Hāpuʻu pulu is known to be eaten by feral pigs. Termites are a potential problem.

leaf Growth Requirements

Fertilizer

Apply a slow release fertilizer every six months for plants in pots. For larger potted ferns showing poor color or not producing crosiers (fiddleheads or emerging fronds), use a complete fertilizer at half the recommended strength. Do not till solid fertilizers into soil since ferns have a shallow root system. [1]

Pruning Information

Prune old fronds in landscape settings for a clean appearance. Do not prune emerging fronds (fiddles).

Water Requirements

  • Moist
  • Wet

Additional Water Information

Hāpuʻu pulu can tolerate both moist and wet conditions.

Soil must be well drained

No

Light Conditions

  • Full sun
  • Partial sun
  • Shade

Additional Lighting Information

Hāpuʻu pulu can tolerate full sun in a north to northwest direction in lower elevations, but does best in partial shade conditions. [David Eickhoff, Native Plants Hawaiʻi]

Tolerances

  • Wind

Soils

  • Cinder
  • Organic

Limitations

Hāpuʻu pulu is very slow growing, with only about an inch a year. Because of this wild harvesting and people resorting using invasive trees ferns are the biggest threats to these tree ferns. [9]

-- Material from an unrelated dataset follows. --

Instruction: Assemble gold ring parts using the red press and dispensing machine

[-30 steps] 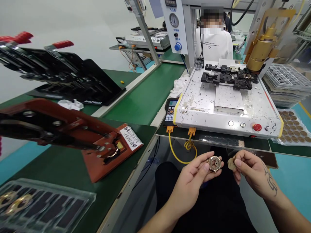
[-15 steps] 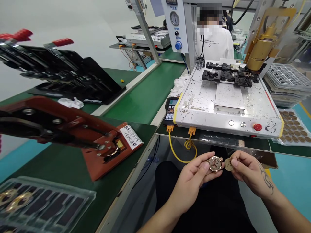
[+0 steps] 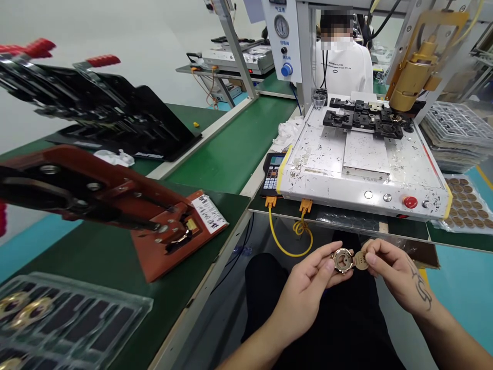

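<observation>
Above my lap, my left hand (image 3: 308, 280) is closed on a gold-rimmed watch case (image 3: 342, 261) with its round inside facing up. Thumb and fingers grip it by the rim. My right hand (image 3: 393, 272) pinches a thin round brownish disc (image 3: 360, 261), which looks like a watch case back with small markings. The disc's left edge is right beside the case's right side; whether they touch I cannot tell.
Ahead stands a white dispensing machine (image 3: 319, 180) with black fixtures (image 3: 370, 119) and a gold nozzle unit (image 3: 408, 85). Brown discs (image 3: 466, 203) lie at right. A red-brown hand press (image 3: 181, 226) and a clear tray (image 3: 88, 318) with gold watch parts are left. A person sits beyond.
The disc in my right hand has moved slightly left, closer to the watch case. My left hand keeps its grip; the case has shifted a little to the right.
</observation>
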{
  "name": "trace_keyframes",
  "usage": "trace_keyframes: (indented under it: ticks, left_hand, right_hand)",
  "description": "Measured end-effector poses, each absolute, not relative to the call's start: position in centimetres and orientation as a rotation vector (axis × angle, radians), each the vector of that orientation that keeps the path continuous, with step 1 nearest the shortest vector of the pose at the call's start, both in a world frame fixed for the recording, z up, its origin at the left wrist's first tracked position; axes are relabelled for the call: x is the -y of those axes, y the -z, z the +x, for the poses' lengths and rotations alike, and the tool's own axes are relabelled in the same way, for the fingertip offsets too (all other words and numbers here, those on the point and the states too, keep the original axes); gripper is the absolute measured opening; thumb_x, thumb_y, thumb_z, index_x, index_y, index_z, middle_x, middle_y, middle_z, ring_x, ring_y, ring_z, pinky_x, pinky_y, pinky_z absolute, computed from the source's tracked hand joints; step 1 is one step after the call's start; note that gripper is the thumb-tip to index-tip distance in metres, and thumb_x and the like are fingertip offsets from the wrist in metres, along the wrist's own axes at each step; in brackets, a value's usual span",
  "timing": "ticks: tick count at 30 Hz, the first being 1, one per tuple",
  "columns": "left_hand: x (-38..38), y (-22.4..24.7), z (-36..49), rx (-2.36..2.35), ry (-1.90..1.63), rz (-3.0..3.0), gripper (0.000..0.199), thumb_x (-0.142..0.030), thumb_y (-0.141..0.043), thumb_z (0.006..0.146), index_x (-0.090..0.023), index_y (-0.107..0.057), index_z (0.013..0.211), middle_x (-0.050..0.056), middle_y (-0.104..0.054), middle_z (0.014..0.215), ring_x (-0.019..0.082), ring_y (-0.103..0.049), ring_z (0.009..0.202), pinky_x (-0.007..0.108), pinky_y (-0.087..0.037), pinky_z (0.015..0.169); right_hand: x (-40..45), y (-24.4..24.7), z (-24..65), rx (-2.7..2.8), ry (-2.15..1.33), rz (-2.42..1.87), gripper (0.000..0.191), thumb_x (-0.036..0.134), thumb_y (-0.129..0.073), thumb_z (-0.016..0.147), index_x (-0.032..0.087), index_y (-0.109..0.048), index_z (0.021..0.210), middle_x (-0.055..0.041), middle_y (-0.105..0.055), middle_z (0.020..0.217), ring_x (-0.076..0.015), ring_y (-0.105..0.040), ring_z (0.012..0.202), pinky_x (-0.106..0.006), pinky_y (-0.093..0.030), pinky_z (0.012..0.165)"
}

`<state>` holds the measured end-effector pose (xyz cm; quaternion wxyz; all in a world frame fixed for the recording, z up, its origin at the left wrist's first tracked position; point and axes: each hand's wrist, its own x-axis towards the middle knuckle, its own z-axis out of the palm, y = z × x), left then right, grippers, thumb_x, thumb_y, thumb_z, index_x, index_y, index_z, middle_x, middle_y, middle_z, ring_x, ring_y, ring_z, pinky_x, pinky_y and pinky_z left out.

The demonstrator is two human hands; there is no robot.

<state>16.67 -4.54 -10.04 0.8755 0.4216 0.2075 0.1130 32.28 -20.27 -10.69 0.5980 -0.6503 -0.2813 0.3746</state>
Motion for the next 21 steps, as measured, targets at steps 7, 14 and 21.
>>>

Hāpuʻu is very slow growing. Get the trunks at the height that you will need for your landscape.* In other words, do not expect to get a 4-foot hāpuʻu hoping that it will grow to 6 feet in your lifetime. [15]

_____

* Local garden stores carried 4- and 6-foot hāpuʻu trunks up until recently due to Little fire ants or LFA (Wasmannia auropunctata). To avoid further the spread of LFA on to the island of Oʻahu, as of late 2013/early 2014 stores have banned importation from Hawaiʻi Island where LFA are occur in numbers. Even so, LFA have been found in some nurseries on Oʻahu.

PLEASE KOKUA AND REPORT ANY SIGHTINGS OF LFA ON OʻAHU TO THE PROPER AUTHORITIES

http://www.ctahr.hawaii.edu/uhmg/EastHI/little-fire-ant.asp

leaf Environmental Information

Natural Range

  • Kauaʻi
  • Oʻahu
  • Molokaʻi
  • Lānaʻi
  • Maui
  • Hawaiʻi

Natural Zones (Elevation in feet, Rainfall in inches)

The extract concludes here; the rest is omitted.